→ **Exercise objective**
Please return every line below that contains the string "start".

[Opening Provided material section]

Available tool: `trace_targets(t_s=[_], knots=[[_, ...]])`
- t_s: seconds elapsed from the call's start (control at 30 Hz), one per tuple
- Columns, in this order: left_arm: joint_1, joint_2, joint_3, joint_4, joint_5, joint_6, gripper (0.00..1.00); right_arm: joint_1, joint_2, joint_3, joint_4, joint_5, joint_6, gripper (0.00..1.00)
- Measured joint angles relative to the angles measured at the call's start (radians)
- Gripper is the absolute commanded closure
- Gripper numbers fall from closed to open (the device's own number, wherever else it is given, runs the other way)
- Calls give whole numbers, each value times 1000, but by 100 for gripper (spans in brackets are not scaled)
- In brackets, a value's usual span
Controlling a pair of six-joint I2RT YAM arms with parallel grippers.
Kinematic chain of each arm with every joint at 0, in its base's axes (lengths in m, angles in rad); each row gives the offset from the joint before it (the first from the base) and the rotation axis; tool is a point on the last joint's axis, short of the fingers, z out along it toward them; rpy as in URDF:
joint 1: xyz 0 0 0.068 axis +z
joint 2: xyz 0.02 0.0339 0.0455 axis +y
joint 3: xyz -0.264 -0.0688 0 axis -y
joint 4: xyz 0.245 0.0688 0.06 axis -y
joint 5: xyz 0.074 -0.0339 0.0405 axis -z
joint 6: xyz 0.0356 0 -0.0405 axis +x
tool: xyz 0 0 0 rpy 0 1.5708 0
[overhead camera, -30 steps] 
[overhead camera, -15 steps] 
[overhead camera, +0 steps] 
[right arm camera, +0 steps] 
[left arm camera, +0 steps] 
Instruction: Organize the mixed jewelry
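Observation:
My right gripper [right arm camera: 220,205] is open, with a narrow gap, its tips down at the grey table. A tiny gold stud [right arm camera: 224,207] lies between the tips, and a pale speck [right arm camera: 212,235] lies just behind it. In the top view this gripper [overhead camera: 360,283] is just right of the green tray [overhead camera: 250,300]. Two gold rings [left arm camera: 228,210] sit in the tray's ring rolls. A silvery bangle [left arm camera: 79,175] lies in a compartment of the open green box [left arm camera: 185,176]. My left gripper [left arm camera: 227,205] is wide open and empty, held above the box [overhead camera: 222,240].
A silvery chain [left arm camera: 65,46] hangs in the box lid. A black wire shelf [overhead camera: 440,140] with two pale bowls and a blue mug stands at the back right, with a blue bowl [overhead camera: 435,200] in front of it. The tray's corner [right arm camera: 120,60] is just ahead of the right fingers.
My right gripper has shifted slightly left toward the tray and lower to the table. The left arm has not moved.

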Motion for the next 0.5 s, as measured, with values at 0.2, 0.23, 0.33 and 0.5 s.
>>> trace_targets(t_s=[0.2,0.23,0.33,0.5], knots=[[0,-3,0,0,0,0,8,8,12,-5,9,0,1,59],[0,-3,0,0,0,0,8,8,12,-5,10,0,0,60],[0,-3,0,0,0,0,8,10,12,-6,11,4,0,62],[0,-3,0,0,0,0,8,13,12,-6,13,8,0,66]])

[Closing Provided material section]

→ **Answer for the task**
- t_s: seconds elapsed from the call's start (control at 30 Hz), one per tuple
- Measured joint angles relative to the angles measured at the call's start (radians)

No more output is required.